Martedì, invece, siamo stati riportati alla realtà dalla Relazione annuale del Ministro Cancellieri (che, per la verità, sembra assai più attenta ai temi della giustizia penale): quasi 9 milioni di processi pendenti, di cui oltre 5 milioni di cause civili (- 4% rispetto al 2012) e 387 milioni di euro pagati come risarcimento per la eccessiva lunghezza del processo.
Giovedì, in un’intervista al Corriere della Sera, il Vice Presidente del CSM, Michele Vietti, ci ha ridato qualche speranza dicendo che finalmente si sta lavorando a una riforma del percorso di carriera dei magistrati per cui si raccoglieranno i dati sulla loro produttività e il passaggio a incarichi direttivi dipenderà, tra l’altro, dall’attitudine a gestire le risorse e da altri parametri meritocratici. Una buona notizia. Aspettiamo e speriamo non siano tempi biblici.

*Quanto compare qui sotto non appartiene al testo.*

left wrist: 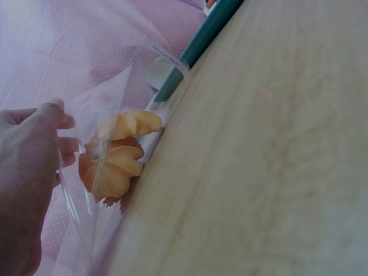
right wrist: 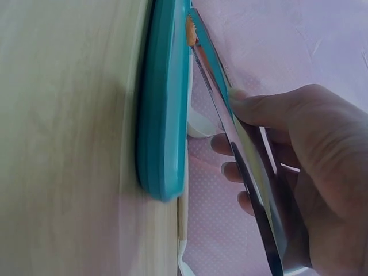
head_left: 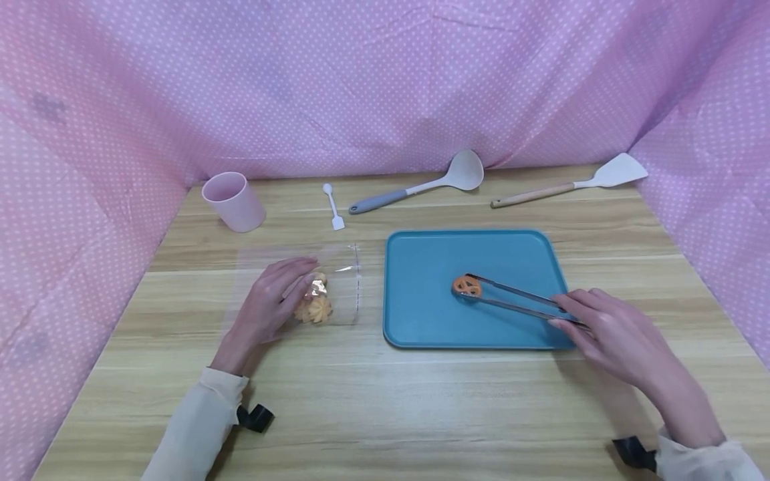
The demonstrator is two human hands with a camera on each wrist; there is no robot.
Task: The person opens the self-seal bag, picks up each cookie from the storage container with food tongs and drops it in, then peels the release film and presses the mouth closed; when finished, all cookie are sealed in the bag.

Infine, oggi il Primo Presidente della Cassazione, Giorgio Santacroce, dopo aver lungamente parlato dei ben noti temi di giustizia penale (prescrizione, sovraffollamento carcerario, abuso della custodia cautelare), si è soffermato sulla giustizia civile, di cui si parla meno, ma che costituisce il vero scandalo per la lunghezza dei processi assolutamente fuori norma e vergognosamente distante dalle medie dei paesi civili. In particolare, ha evidenziato che, a dispetto di alcuni “miglioramenti”, le cause civili hanno un andamento “da considerarsi statisticamente costante”

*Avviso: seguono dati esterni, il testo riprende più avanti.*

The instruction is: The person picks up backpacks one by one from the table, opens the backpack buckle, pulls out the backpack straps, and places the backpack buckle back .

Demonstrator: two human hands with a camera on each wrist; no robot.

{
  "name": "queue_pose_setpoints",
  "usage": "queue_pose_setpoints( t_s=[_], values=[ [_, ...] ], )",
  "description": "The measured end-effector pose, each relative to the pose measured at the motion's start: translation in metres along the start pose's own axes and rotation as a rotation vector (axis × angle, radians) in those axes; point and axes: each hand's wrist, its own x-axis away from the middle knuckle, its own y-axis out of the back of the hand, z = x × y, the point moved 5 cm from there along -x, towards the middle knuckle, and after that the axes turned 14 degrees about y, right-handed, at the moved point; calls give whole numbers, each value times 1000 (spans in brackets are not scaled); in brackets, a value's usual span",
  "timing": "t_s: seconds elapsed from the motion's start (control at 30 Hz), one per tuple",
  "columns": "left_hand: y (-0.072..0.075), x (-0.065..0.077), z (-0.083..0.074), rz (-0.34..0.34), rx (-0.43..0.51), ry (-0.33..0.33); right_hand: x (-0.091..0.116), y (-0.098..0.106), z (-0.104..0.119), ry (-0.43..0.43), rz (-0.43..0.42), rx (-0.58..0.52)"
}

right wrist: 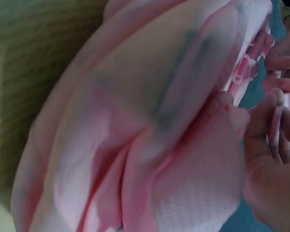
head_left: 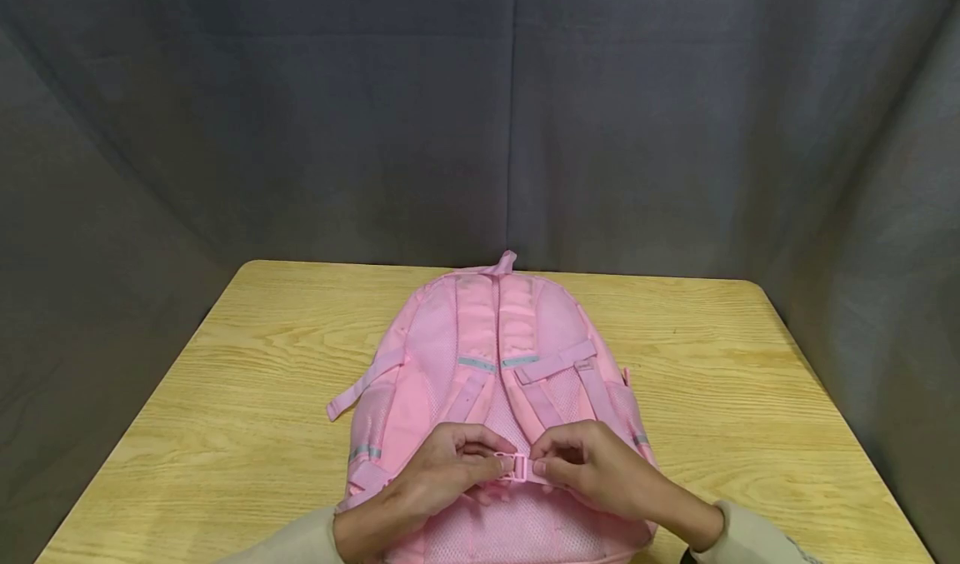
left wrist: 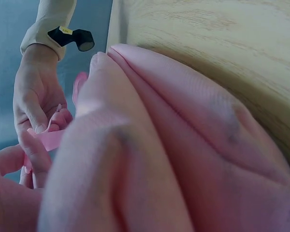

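A pink backpack lies on the table with its shoulder straps and mesh back facing up. Over its lower part, both hands meet at a pink plastic buckle on a strap. My left hand pinches the buckle's left end between thumb and fingers. From the other side, my right hand pinches the webbing strap right beside the buckle. In the right wrist view the right hand holds the strap at the frame's edge, and the backpack's side fills most of the picture.
The wooden table extends on both sides of the backpack. A grey curtain hangs behind and along the sides. One loose strap end sticks out to the left, and another strap lies across the right shoulder strap.
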Motion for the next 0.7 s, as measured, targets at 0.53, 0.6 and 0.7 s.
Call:
queue_pose_setpoints(
  t_s=[0.53, 0.6, 0.7],
  values=[
    [-1, 0, -1, -11, -25, -24, -1, -9, -5, -52, 25, -227],
    [0, 0, -1, -6, -23, -30, -1, -10, -5, -50, 27, -234],
    [0, 0, -1, 5, -23, -42, -2, -12, -5, -40, 32, -248]
  ],
)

Fin qui la cronaca. Che fare allora? Ci sono diverse correnti di pensiero sui metodi per affrontare l’emergenza della giustizia civile. La prima, più tradizionale e oggi un po’ superata, ritiene che sia necessario riformare le leggi, rendendo più spedite le procedure. La seconda, invece, pensa che sia una questione di capacità gestionale dei tribunali: si dovrebbe, perciò, estendere a tutto il territorio le best practices (come quelle di Torino e Milano). La terza, attribuisce la colpa alle carenze di organico dei magistrati e alla loro asserita scarsa produttività oltre che ai fondi limitati per la giustizia. Infine, la quarta pone l’accento sulla domanda drogata di giustizia, incoraggiata dal malfunzionamento del sistema, che fa sì che ogni anno vengano promosse centinaia di migliaia di cause più o meno pretestuose, anche perché a pagare e morire c’è sempre tempo.

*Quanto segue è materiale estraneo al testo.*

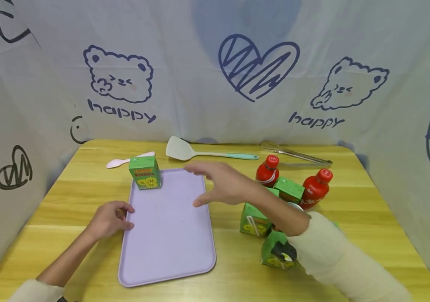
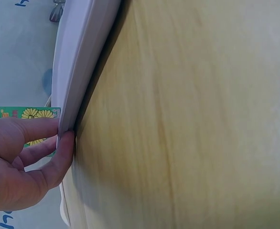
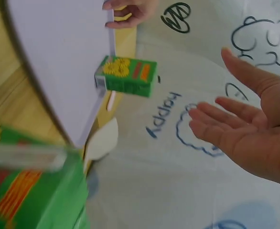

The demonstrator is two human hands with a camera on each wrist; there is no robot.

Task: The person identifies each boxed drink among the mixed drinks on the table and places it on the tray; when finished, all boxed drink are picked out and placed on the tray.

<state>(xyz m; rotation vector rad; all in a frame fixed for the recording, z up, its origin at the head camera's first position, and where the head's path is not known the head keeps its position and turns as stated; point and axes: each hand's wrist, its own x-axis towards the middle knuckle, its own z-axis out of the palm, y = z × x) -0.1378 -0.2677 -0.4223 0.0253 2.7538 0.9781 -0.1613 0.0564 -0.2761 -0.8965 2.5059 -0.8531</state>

Ovviamente, un po’ di vero c’è in tutte. Le norme possono essere semplificate. La capacità gestionale è importante, ma non si può estendere a tavolino; dipende, oltre che dalle capacità individuali, da molti fattori esogeni (i percorsi di carriera, la cooperazione degli altristakeholder che operano nel territorio, ecc.). E’ vero che i fondi sono pochi e ci sarebbe bisogno di più magistrati, ma è falso dire che sono poco produttivi. La verità, però, è che fin quando non s’interverrà anche scoraggiando pesantemente le cause pretestuose (es: oltre il 50% delle cause per responsabilità civile auto è nel distretto di Corte d’Appello di Napoli), ogni riforma, per quanto utile, è destinata a fallire.
Si chiude così, tra luci e ombre, la settimana di passione della giustizia. Ci piacerebbe pensare che porti alla resurrezione del sistema. Col pessimismo della ragione, temiamo sia solo un rito che – come la via crucis – si ripete ogni anno.